Found (%): C, 65.14, H, 6.44, Br, 10.45 Example 5 1.50 g of the brominated polyphenylene oxide obtained in Example 1 (1) was dissolved in 70 ml of toluene, and a 50% sodium hydroxide aqueous solution was added. 3 ml, 2-trimethylsilylethanol 1.91 g
After adding (16.2 mmol) and stirring at room temperature for 25 minutes, the reaction solution was reprecipitated in methanol 1, filtered off and dried.
37 g of a pale yellow polymer was obtained. As a result of GPC measurement, the number average molecular weight was 2.89 × 10 ⁴ and the weight average molecular weight was 1.49 × 10 ⁵ in terms of polystyrene. Also, for this polymer N
When MR was measured, the following peaks were detected.

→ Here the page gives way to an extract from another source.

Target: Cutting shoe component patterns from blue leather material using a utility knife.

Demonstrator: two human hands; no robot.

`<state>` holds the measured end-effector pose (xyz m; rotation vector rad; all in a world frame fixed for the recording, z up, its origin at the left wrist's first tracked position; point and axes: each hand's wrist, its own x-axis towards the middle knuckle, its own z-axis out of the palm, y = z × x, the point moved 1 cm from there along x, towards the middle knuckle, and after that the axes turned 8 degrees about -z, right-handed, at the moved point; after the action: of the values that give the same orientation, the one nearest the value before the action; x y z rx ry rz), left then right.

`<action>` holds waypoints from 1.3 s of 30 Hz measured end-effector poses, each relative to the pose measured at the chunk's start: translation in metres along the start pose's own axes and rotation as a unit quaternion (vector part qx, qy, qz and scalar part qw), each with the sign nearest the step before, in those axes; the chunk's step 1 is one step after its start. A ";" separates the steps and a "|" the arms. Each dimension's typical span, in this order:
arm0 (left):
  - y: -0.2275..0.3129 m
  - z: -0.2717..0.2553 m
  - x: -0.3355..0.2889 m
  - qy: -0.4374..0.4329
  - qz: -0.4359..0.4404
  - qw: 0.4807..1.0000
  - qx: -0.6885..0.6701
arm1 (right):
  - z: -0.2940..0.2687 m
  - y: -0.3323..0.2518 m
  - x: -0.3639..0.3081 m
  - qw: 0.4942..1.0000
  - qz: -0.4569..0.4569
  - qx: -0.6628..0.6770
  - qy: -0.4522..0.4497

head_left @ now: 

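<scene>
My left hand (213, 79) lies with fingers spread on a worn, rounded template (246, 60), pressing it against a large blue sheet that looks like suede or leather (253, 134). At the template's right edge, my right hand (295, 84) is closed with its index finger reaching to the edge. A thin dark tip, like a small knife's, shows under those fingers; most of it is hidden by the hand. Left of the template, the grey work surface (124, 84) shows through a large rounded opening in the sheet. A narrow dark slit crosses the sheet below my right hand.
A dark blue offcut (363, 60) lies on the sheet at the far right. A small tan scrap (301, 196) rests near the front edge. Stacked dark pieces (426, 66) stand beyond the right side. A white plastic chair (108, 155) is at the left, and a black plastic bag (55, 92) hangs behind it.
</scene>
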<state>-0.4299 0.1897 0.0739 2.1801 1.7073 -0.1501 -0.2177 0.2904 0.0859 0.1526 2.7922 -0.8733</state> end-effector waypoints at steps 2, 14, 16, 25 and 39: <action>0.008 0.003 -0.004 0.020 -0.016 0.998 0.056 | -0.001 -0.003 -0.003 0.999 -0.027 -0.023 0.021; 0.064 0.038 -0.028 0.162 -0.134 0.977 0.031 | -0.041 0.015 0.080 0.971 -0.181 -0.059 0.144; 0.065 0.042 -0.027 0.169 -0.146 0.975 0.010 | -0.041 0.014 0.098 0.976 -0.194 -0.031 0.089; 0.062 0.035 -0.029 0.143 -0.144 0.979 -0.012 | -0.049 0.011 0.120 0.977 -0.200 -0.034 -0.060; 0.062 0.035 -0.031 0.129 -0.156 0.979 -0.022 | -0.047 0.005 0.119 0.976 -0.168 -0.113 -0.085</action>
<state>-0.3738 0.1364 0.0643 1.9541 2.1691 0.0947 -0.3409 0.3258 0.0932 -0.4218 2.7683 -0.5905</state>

δ (CDCl ₃ , ppm): 0.10 (s, proton peak due to side chain trimethylsilyl group), 0.95 (t, proton peak due to side chain 2-trimethylsilylethyl group), 2.10 (s, proton peak due to nuclear-substituted methyl group), 3.55 (t, proton peak due to the side chain 2-trimethylsilylethyl group), 4.35
(S, proton peak due to nuclear-substituted bromomethyl group), 4.
50 (s, proton peak due to nuclear-substituted 2-trimethylsilylethoxymethyl group), 6.52 (s, proton peak due to main chain phenylene ring), 6.67 (s, proton peak due to main chain phenylene ring) From the above integral ratio of proton peak Of the obtained polymer, nuclear-substituted methyl group-CH ₃ , nuclear-substituted bromomethyl group-CH ₂ Br and nuclear-substituted 2-trimethylsilylethoxy group-O-CH ₂ CH
_When the composition ratio of ₂ Si (CH ₃ ) ₃ was calculated, -CH ₃ / -CH ₂ Br / -O-
CH ₂ CH ₂ Si (CH ₃ ) ₂ = 40/6/54. The elemental analysis values of the obtained polymer were as follows.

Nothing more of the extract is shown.